LW Now that you know that things like this happen you need to think through how you will handle things like this in the future. Think through what you will do. It is the same as a fire drill. You will be able to do what you need to do because you will have trained yourself. Going to a club or not going to a club is your choice. Just because your friends choose to do something doesn’t mean you need to or should. Make the choice you feel is right for you at the time. The same for drinking. You don’t need to do what everyone else is doing. You can make a different choice if you feel that it is best for you.
Your parents raised you to live in a different world than the one you found yourself in. You need to decide what is right for you.

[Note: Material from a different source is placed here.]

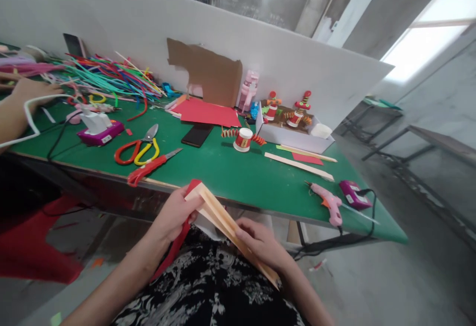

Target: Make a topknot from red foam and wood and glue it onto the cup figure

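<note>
Above my lap, in front of the table edge, my left hand [177, 212] pinches the upper end of long paper strips [219, 217], pale orange with a red piece at the end. My right hand [256, 241] is closed around the same strips lower down, its thumb on top. A red strip [180, 241] hangs below my left hand. On the table beyond stands a small paper cup [244, 139] with pleated red and tan paper arms at its sides. Nearest my left hand lies a red-handled craft knife [152, 167], beside scissors [139, 150] with one red and one yellow handle.
A pink glue gun [327, 202] and purple power block [355, 194] lie at the right. Behind are a phone [197, 135], red paper [210, 113] and a white box [297, 137] holding cup figures. Another person's hand [33, 90] is at the left near pipe cleaners [115, 78].
</note>
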Demonstrator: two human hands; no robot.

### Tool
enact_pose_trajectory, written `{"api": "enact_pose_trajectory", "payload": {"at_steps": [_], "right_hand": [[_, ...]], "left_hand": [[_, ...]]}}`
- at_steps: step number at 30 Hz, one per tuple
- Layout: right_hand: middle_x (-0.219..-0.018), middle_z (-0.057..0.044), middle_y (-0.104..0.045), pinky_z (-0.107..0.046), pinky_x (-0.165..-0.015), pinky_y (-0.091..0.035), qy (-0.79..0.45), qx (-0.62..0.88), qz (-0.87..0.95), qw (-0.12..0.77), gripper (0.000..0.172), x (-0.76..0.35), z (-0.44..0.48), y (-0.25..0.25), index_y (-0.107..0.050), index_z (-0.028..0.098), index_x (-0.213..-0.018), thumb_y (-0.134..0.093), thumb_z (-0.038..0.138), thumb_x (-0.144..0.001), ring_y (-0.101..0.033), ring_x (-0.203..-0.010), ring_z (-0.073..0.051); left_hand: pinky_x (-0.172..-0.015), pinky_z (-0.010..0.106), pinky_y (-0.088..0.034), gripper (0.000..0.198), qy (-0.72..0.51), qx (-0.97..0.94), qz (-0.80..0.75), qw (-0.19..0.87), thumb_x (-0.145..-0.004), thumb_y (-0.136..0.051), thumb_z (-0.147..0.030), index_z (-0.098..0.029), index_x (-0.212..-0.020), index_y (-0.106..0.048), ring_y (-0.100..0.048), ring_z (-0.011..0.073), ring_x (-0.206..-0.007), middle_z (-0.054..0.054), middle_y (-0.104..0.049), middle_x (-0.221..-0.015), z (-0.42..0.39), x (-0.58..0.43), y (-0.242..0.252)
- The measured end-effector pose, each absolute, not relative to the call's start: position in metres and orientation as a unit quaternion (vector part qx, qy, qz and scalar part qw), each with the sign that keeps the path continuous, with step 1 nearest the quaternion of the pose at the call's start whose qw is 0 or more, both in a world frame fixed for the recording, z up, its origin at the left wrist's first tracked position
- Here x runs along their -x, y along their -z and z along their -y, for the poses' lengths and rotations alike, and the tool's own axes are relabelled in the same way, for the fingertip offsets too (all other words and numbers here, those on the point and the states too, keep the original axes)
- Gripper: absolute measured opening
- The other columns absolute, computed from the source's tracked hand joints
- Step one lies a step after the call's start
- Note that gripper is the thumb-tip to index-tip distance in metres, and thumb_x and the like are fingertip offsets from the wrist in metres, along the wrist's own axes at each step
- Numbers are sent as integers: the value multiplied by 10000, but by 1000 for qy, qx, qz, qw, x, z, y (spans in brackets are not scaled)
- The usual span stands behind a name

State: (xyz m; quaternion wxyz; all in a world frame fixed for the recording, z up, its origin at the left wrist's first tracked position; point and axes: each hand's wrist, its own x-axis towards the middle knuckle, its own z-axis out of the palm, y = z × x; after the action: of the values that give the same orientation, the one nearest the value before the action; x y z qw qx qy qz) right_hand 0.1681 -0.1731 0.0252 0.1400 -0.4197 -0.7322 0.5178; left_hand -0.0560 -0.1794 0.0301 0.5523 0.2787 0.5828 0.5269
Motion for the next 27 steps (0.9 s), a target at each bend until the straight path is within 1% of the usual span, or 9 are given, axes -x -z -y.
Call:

KateOctober 9, 2017 at 12:14 pm #722701Maybe it’s blaming, but look, don’t go to da club in a big, multicultural metropolitan area and drink, without some basic idea of how not to engage. It’s a pretty safe environment, with bouncers around, but you do need to know how to say NO. At no point while holding his hand, talking to him, letting him put his hands and mouth on her, all of which is acceptable in a club environment, did she say no. We’re telling her how to stop unwanted attention before it escalates. Which, honestly, someone had a responsibility to teach her if she was going off to college. My parents are super conservative too, but I still knew how to say no if I didn’t like something. Yes, at 18, in the club.
RedRoverRedRoverOctober 9, 2017 at 12:23 pm #722703I’m talking more about people characterizing it as a hookup that she regretted later. It was an assault. Of course she regrets it – she didn’t want it and never consented. That’s very clear by the way she describes how gross she felt during it and how she couldn’t wait for it to be over. Her friends clearly saw it as a choice by her, and now people on here are reinforcing that. It was not. She froze up when she was assaulted for the first time. That’s what happened.
As to she should have not gone out without knowing how to defend herself, that’s pretty much the definition of naive. It didn’t sound like she realized there would be a need to defend herself, let alone realize she should prepare herself for it. People don’t know what they don’t know. Well, she knows now, and the advice to prepare herself will be good for next time.
RedRoverRedRoverOctober 9, 2017 at 12:27 pm #722704@Kate, what? You’re saying that because she may have consented with another guy, that that wipes out her non-consent with *this* guy? No. Definitely not.
“while it was happening, I couldn’t wait for it to get over, I felt nothing and thought he was gross and ugly.”
That’s not consent. It doesn’t matter if her reason was the colour of his skin. That makes her racist, but it doesn’t confer consent. If she didn’t want to make out with him, and he did it anyway without her consent, that’s assault. Pure and simple.